Magistrate Weagbar told FrontPageAfrica in a mobile phone chat that his court had already revoked the waiver of the earthmover.

Efforts to contact the manager of the Chinese contractor, Henry Washington proved futile.

‘Trash’ and ‘Charade’ 

The controversial earthmover was brought to River Cess by a construction company called Crossroads in 2008 to pave the road from Yarkpa Town to a community called One House.

That was River Cess first project after the County Development Fund was introduced.

Unfortunately, the company abandoned the project halfway on, leaving back the earthmover, which has been a constant feature of that part of the county.

The same route is now being paved by the Ministry of Agriculture’s Smallholder Agriculture Productivity Enhancement and Commercialization (SAPEC) project, a US$1.7 million project that started in November 2017, with funds from the African Development Bank.

Former Representative Wilson and co said in the affidavit of waiver seen by FrontPage Africa that the earthmover was in the way of the pavement, and that the “trash” had been on the route for at least 25 years.

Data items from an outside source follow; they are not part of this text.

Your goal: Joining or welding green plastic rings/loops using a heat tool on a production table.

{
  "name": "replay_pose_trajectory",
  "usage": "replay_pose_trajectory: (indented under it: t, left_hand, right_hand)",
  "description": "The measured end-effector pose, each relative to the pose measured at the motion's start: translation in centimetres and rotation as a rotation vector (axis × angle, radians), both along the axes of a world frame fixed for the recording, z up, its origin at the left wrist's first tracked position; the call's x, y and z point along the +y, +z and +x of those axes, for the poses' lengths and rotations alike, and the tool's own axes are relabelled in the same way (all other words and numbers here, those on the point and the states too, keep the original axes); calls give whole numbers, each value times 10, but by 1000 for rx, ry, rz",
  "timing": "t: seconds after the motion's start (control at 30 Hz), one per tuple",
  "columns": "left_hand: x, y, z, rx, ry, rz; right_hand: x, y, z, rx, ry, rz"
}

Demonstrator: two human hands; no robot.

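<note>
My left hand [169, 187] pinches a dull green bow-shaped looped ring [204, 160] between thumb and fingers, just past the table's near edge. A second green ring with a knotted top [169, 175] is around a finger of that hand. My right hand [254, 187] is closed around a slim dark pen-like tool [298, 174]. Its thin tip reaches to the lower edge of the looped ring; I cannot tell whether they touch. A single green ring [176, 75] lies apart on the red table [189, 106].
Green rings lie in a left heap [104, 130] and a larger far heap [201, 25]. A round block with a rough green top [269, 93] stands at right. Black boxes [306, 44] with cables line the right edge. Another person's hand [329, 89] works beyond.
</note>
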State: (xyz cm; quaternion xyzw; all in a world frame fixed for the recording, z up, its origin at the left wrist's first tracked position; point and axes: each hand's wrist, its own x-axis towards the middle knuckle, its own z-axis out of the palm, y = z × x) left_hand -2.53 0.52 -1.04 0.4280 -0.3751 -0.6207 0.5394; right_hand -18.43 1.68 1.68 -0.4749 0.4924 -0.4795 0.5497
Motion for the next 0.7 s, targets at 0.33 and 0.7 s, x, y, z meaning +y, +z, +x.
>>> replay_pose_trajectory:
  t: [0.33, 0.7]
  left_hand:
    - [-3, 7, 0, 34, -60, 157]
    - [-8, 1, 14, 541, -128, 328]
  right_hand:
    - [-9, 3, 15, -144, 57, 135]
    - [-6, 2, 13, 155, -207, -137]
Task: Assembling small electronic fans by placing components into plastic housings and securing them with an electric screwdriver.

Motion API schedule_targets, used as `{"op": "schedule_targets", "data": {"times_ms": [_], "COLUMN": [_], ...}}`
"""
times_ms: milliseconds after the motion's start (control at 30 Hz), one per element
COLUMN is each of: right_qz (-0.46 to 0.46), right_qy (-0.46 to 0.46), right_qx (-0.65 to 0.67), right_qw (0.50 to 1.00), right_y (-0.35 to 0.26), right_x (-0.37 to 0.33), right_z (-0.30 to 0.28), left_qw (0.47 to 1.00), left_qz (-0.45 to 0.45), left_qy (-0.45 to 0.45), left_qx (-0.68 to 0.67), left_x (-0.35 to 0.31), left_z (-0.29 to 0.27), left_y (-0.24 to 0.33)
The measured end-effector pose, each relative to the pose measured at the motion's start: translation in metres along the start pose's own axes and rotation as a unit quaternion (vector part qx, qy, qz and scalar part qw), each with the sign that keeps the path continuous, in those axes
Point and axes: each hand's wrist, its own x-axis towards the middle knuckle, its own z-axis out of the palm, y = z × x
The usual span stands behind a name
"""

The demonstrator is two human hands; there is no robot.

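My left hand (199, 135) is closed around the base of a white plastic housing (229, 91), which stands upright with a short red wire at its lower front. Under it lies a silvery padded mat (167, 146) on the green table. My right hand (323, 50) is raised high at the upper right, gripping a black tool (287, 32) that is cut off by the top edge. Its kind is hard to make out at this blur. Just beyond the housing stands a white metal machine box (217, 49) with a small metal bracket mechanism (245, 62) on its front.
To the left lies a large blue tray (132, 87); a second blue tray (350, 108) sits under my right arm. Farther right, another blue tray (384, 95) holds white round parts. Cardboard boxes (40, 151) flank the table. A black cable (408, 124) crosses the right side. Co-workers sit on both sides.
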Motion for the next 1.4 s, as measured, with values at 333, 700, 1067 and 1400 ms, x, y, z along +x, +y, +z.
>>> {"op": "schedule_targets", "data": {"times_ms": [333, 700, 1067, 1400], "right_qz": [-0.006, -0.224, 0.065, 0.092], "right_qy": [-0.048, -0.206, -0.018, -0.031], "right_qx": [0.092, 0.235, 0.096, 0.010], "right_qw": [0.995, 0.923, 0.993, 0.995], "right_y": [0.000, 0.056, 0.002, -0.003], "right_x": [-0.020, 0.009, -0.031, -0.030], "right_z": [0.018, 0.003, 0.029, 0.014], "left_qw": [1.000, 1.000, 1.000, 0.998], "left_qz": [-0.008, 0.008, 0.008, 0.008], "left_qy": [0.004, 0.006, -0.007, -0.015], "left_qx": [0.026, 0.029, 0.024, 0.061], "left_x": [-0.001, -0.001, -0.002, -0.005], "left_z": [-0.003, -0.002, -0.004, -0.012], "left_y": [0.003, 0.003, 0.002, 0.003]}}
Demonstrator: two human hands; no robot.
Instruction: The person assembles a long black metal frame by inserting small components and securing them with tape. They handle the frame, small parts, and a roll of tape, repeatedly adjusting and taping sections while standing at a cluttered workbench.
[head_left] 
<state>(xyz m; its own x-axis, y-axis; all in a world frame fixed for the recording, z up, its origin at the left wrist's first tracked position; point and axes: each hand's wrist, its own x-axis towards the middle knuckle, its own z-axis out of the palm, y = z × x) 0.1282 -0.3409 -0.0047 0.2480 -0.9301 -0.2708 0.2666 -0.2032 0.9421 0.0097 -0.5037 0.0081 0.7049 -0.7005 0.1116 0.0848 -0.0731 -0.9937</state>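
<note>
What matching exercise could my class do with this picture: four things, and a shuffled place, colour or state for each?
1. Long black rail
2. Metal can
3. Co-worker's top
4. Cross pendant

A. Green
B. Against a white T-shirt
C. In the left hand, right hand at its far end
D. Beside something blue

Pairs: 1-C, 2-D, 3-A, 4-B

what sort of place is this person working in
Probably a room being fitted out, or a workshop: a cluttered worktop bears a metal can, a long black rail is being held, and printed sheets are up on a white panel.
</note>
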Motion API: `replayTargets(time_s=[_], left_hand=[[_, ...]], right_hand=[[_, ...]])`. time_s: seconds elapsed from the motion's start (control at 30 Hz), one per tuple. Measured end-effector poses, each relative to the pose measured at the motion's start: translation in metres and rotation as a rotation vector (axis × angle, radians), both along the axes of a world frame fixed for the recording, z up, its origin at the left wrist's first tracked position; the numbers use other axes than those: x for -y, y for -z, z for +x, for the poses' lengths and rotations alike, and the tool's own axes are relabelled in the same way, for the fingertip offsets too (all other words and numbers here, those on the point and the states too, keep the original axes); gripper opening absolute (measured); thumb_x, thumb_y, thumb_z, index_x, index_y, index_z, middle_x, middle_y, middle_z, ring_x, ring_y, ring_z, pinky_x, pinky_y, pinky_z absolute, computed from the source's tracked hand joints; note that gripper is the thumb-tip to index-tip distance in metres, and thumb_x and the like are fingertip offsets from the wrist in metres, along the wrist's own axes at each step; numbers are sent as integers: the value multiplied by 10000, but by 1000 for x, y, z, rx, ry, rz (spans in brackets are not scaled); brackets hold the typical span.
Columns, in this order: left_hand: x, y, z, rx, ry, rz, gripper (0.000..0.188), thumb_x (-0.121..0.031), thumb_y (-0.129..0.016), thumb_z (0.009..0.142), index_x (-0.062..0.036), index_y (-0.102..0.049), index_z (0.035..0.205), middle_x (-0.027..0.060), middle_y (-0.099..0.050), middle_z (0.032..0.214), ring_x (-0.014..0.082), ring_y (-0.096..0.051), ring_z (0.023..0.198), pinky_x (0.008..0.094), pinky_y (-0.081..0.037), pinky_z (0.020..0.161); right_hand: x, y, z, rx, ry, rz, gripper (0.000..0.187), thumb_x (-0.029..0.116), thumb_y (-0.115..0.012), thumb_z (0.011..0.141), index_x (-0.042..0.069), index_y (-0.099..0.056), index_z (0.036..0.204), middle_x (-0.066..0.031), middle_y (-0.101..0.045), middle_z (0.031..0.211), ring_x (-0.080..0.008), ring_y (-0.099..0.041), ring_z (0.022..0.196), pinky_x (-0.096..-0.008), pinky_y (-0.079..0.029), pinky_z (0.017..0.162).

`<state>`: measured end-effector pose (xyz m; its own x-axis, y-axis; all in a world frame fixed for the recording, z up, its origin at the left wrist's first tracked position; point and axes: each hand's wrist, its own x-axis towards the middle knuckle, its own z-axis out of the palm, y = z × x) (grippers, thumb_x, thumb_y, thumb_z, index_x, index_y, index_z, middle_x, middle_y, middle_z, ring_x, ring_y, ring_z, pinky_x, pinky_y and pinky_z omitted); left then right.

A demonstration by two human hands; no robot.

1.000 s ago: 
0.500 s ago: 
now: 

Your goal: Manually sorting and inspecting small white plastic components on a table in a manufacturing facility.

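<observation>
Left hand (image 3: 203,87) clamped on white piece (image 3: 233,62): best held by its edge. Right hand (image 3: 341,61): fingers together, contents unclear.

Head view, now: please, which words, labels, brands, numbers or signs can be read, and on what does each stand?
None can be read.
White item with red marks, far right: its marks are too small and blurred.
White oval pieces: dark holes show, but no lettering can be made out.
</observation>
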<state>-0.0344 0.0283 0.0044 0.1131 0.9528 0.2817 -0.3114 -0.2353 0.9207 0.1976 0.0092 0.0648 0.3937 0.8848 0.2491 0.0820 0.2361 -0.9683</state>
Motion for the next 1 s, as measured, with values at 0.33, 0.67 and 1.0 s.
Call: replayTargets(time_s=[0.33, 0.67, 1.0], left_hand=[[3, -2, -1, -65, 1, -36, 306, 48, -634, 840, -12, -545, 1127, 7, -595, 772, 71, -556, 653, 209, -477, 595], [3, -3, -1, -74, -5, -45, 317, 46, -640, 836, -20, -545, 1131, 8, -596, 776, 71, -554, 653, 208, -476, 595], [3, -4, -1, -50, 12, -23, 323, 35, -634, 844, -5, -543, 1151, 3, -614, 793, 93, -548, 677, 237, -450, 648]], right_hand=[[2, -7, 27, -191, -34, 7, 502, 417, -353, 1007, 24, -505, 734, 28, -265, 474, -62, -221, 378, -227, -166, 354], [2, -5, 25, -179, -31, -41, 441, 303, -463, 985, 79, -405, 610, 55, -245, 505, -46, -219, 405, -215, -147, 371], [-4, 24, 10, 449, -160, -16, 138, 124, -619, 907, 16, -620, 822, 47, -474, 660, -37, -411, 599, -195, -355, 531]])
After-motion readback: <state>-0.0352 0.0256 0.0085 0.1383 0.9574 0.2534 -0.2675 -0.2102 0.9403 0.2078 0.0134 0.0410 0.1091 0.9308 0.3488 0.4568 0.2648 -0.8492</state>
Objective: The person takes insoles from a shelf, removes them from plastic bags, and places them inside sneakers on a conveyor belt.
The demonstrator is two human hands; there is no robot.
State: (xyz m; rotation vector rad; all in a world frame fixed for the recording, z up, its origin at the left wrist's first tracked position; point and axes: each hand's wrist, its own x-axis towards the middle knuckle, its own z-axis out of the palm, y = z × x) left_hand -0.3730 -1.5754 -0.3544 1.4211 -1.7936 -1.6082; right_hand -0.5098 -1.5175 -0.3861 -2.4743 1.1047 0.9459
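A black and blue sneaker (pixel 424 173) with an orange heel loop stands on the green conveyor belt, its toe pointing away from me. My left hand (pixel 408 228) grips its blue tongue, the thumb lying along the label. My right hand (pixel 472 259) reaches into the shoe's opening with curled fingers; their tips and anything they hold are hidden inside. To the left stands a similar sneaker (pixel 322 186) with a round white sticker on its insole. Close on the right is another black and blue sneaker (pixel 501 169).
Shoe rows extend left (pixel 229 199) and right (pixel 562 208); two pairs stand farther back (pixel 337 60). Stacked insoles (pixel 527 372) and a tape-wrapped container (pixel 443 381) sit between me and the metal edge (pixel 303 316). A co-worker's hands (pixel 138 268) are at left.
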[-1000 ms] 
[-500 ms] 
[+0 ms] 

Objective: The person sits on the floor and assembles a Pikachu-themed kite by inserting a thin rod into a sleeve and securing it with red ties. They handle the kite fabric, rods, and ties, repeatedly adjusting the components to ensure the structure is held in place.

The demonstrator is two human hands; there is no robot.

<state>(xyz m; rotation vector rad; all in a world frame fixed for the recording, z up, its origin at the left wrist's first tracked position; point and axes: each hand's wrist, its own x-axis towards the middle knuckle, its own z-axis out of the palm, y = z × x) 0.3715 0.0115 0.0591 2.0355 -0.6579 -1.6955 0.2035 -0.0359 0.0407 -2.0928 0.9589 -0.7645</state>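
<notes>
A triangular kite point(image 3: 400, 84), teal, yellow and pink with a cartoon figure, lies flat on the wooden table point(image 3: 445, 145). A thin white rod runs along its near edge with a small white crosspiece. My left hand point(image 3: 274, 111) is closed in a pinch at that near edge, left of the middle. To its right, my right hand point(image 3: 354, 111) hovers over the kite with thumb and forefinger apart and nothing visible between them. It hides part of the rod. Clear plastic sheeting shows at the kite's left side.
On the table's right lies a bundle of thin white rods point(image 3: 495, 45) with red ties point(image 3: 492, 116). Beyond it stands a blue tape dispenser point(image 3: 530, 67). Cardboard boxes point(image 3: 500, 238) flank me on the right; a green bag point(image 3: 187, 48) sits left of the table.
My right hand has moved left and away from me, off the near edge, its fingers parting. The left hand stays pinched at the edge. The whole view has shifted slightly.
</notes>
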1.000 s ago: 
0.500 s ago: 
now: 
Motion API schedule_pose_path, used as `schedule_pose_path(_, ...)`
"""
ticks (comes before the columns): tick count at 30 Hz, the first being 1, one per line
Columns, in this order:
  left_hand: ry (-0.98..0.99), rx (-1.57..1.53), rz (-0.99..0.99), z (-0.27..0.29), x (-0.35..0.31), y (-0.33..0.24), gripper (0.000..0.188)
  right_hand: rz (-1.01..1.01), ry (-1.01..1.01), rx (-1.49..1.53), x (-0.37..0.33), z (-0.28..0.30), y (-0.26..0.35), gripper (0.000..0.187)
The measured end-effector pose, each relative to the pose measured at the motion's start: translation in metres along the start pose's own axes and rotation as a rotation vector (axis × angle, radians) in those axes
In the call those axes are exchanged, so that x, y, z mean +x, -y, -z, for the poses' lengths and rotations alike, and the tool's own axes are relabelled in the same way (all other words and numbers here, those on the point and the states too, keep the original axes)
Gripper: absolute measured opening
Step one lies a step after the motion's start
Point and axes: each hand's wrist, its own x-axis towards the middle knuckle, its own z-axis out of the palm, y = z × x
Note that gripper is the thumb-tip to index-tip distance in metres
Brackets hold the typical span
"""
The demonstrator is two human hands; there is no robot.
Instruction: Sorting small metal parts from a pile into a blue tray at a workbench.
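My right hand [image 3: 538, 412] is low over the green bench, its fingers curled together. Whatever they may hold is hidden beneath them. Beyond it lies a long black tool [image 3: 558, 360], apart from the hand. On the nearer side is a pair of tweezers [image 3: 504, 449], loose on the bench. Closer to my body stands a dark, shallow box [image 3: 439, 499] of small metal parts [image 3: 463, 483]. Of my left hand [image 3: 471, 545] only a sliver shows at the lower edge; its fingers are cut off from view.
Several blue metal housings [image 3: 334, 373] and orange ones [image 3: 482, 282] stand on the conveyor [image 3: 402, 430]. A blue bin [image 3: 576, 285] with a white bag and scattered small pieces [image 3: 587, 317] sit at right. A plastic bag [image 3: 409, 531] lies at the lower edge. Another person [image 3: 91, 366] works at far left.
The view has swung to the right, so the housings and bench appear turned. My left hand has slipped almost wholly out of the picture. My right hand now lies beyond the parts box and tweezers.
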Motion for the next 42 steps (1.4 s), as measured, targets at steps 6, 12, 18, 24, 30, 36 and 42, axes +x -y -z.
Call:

“We the affiants therefore request that you (Chinese contractor) are at will to take away of said frame…and dispose of it anywhere, if you need it you may,” it added.

But Karbiah said the waiver was “dubious”.

“The document says ‘waiver’; it is a charade,” charged Karbiah. “That identical machine, people took money for it. I may not know the specific figure but it was sold. As a cover-up they tried to get that document to blind the eye of the River Cess people, business-as-usual in River Cess County.”

“They have no right to come and commit another community property to somebody without the input of the very community that has been manning this thing for the last 10 years,” buttressed former Development Superintendent Sampson Cephas during whose administration the road project was first initiated.

He recalled how the same earthmover nearly landed a former Nyorwein District Commissioner Thomas Gbaryou in jail.

“Let it come back there, that’s the only thing we want,” Cephas said. “They are not the people who supposed to come and invade another community to take property from there.”


As River Cess waits anxiously for the earthmover’s return, Wilson and Magistrate Weagbar are remorseful.

“If at all I had known that this kind of thing would have happened, I wouldn’t do it,” conceded Wilson, who had two bids to return to the Legislature denied in 2011 and 2014. “From the interest that this [Chinese guy] has expressed, then definitely it is important.”

Magistrate Weagbar is, however, furious and claims that he was misled by Wilson and co. His court was convinced by the status of the three men, especially the former County Inspector, who was acting while Karbiah sought confirmation from the Senate.

“Of course,” said Magistrate Weagbar when asked whether he regretted his decision to issue the waiver. “I never knew that they misled me,” he lamented. “That is why I mandated them to bring back the machine to the same place the man got it from.”